# Exercise goal
Report only how many lines of the entries below contain the string "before".

# Source records
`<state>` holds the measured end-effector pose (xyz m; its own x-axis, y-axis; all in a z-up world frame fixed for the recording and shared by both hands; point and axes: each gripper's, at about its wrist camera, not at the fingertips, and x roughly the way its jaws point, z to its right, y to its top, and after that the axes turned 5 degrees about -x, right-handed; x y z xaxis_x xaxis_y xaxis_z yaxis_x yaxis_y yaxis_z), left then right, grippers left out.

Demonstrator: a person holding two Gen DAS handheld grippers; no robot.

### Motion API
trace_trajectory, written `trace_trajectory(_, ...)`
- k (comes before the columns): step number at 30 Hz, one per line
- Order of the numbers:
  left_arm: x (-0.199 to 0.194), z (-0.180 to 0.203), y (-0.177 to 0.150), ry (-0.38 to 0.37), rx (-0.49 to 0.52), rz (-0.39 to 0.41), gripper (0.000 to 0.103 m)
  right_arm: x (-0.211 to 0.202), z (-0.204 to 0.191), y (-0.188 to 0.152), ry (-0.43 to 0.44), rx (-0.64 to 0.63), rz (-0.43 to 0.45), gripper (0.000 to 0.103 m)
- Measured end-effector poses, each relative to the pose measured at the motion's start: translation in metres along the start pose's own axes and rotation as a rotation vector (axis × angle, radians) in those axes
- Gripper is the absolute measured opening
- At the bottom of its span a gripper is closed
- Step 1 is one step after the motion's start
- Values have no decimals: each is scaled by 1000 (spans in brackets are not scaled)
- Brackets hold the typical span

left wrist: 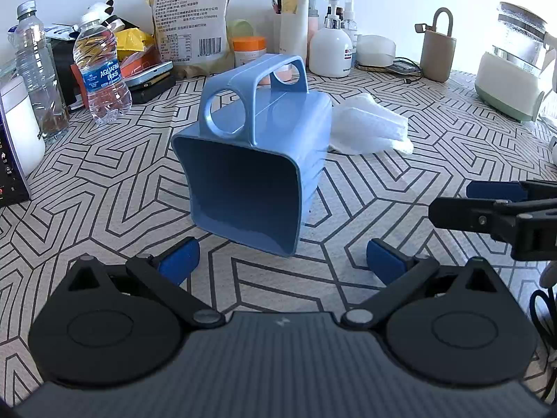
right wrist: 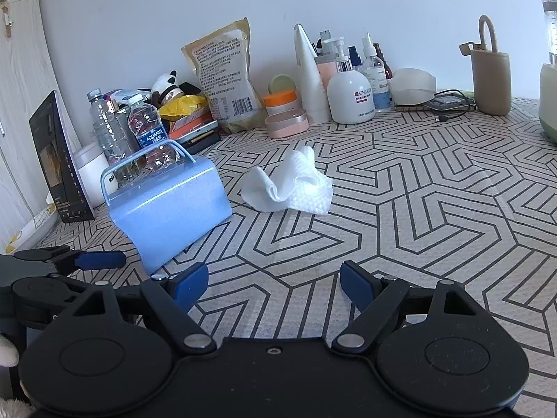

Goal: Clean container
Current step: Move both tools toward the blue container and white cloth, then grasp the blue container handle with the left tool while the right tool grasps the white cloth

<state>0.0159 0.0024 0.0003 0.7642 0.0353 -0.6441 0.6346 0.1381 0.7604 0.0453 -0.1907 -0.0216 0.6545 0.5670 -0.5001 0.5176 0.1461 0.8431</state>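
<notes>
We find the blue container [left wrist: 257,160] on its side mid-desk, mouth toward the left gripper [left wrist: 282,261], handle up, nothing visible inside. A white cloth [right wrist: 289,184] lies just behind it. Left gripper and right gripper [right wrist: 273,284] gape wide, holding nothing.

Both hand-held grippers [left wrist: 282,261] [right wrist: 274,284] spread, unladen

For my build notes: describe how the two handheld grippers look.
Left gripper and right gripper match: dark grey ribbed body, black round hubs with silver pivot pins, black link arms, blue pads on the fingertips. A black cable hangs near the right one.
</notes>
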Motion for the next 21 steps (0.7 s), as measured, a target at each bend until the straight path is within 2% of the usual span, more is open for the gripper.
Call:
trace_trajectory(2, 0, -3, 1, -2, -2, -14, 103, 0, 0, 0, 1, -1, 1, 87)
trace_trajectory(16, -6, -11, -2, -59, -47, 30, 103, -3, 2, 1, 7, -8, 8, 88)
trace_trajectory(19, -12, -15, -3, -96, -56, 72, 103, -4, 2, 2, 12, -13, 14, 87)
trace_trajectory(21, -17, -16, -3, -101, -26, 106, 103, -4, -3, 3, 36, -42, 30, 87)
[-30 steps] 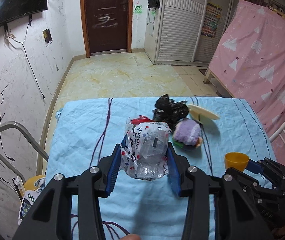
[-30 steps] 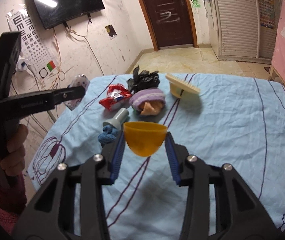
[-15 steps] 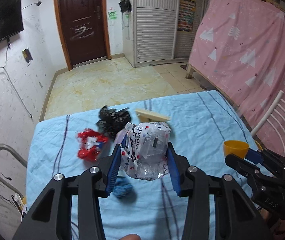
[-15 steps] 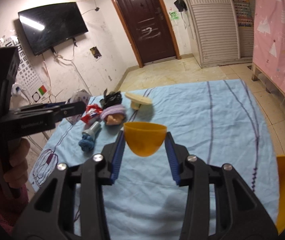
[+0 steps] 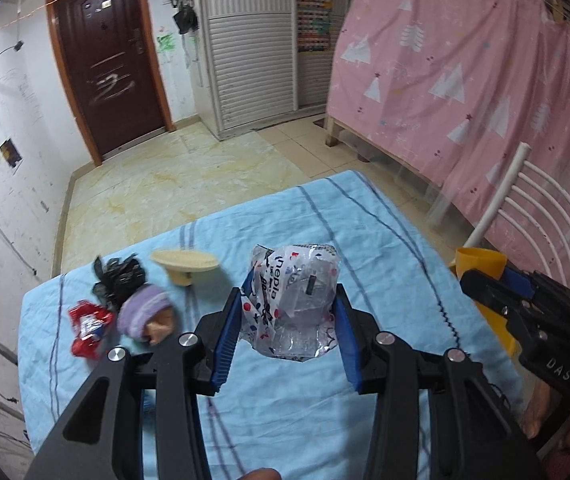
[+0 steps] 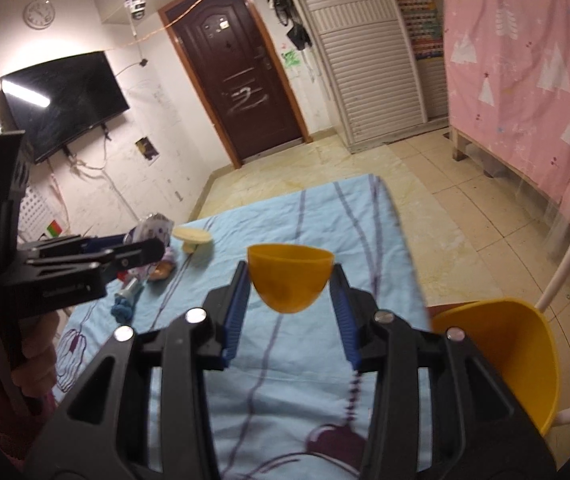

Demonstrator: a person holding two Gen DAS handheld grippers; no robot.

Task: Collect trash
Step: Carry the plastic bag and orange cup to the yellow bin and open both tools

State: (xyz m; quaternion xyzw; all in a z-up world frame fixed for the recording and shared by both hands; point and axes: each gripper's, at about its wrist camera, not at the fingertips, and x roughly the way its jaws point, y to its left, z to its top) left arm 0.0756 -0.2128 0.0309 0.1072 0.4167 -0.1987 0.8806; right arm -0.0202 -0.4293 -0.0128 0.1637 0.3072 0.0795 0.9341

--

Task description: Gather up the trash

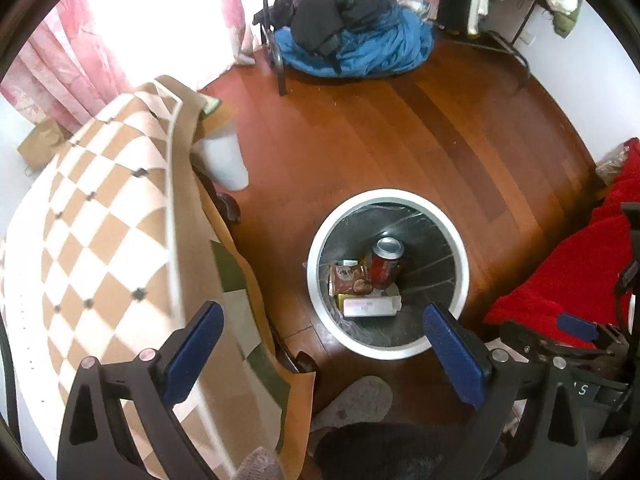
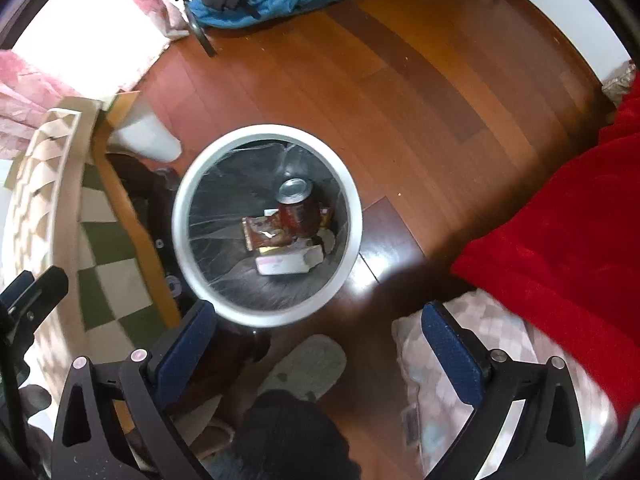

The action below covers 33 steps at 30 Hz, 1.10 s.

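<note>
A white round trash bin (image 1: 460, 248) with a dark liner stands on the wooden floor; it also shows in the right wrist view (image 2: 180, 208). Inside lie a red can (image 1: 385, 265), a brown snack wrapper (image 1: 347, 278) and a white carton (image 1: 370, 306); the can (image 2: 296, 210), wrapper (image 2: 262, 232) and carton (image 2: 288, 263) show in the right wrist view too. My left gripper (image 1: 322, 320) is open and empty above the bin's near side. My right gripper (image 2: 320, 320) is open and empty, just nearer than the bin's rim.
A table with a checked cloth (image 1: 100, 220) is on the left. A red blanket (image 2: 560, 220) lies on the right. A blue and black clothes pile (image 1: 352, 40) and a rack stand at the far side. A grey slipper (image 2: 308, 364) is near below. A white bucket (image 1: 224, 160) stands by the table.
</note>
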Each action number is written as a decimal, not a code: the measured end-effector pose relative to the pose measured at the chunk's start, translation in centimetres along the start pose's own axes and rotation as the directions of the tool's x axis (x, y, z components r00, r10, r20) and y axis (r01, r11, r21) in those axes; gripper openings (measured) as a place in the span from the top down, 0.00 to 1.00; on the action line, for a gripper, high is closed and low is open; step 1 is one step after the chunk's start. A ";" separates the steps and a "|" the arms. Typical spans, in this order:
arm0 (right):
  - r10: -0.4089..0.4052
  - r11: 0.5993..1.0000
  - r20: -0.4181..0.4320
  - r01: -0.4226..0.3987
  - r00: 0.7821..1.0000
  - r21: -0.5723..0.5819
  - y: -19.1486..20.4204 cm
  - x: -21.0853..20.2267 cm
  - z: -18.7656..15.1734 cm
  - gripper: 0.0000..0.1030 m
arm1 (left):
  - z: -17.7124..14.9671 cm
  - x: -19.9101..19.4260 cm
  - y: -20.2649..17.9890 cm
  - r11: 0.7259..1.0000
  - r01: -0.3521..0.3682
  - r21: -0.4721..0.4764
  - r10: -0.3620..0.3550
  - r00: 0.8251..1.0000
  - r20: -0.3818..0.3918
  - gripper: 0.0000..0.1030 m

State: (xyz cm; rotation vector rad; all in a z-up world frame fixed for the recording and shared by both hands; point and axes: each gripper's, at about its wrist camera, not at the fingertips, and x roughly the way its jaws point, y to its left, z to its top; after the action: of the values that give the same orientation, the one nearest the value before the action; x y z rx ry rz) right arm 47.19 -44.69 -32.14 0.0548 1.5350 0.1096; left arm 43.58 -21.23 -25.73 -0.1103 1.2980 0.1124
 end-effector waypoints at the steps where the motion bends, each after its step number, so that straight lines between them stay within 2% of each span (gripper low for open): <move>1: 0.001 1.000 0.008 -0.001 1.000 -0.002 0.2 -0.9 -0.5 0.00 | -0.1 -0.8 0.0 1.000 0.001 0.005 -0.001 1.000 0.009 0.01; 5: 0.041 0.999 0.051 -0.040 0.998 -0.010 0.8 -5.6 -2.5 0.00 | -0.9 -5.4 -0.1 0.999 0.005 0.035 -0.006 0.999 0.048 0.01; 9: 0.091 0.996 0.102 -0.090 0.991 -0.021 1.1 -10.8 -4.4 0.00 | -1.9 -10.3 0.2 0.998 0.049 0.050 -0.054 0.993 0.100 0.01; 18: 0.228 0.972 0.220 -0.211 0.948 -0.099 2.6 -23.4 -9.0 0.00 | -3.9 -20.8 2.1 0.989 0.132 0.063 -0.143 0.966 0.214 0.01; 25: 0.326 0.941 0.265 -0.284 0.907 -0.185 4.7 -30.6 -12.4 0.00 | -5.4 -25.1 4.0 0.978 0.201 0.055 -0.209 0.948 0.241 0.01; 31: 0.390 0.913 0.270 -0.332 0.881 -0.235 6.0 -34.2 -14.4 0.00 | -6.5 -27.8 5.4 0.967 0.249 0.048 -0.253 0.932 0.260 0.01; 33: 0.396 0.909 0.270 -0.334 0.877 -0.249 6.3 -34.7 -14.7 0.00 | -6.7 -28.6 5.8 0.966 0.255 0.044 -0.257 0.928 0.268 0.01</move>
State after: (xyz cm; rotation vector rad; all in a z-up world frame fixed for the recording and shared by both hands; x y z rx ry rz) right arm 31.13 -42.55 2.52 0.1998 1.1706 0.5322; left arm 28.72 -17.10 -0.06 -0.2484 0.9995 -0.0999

# Solved exercise
2